* _The problem_
Below is a listing from which only part is wanted; return exactly the lines from the one with "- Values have" up to and including the one with "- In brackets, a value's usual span".

* _Provided data_
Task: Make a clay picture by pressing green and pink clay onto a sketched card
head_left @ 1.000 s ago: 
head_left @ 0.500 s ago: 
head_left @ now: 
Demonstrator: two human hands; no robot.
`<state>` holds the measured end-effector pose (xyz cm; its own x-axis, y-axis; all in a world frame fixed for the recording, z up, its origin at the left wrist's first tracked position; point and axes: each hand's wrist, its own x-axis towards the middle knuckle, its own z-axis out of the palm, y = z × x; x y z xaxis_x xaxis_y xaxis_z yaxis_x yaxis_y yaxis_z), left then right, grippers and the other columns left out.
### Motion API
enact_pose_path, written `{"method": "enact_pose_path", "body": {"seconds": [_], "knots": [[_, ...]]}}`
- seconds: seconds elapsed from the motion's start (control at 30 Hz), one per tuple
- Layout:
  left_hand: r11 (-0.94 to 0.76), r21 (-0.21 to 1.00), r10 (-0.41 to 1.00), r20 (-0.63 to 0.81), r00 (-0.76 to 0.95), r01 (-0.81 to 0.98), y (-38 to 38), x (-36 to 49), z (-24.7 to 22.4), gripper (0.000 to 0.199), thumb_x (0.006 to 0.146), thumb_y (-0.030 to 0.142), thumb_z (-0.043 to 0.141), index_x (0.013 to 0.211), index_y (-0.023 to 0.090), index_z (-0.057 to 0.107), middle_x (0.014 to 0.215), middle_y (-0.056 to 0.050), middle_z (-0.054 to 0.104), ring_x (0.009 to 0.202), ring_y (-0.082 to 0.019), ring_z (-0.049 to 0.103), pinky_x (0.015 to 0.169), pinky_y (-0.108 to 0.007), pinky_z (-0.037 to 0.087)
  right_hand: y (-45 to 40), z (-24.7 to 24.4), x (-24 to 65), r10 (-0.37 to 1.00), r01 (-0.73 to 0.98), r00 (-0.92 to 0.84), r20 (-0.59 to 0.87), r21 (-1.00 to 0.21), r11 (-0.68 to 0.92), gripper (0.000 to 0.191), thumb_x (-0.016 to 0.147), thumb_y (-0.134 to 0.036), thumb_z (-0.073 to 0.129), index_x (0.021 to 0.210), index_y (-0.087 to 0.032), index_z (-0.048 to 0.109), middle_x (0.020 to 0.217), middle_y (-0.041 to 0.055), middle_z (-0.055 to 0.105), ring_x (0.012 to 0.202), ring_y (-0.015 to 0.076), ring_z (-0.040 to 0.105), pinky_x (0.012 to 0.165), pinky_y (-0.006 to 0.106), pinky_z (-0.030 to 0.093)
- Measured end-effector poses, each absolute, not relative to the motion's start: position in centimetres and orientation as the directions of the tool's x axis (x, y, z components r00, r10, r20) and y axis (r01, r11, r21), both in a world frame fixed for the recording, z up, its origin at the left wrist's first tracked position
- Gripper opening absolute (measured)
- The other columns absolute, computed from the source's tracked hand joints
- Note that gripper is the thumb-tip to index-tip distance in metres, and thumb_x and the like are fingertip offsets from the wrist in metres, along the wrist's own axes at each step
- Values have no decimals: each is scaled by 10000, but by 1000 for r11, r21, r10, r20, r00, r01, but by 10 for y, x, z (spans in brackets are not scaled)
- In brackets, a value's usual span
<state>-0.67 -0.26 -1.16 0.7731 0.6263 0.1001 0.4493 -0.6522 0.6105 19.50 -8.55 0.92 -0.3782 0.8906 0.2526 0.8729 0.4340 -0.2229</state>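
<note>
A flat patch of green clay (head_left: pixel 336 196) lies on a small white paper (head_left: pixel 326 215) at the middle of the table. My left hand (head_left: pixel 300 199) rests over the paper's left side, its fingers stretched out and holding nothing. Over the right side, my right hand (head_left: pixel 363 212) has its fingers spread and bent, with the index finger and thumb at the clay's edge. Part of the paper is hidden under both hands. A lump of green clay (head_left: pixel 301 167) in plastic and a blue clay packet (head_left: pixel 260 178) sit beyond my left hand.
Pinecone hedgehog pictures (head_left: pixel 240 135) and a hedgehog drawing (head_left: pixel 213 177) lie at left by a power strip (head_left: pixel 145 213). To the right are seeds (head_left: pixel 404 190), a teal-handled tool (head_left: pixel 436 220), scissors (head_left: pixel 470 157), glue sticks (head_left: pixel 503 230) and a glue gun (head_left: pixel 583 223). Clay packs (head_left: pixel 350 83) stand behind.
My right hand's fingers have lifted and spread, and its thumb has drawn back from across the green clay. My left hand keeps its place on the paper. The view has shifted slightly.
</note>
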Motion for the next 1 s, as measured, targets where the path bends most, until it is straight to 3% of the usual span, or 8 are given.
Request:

* _Response to the exercise_
- Values have no decimals: each is scaled by 10000, but by 1000 for r11, r21, r10, r20, r00, r01, but by 10 for y, x, z (spans in brackets are not scaled)
- In brackets, a value's usual span

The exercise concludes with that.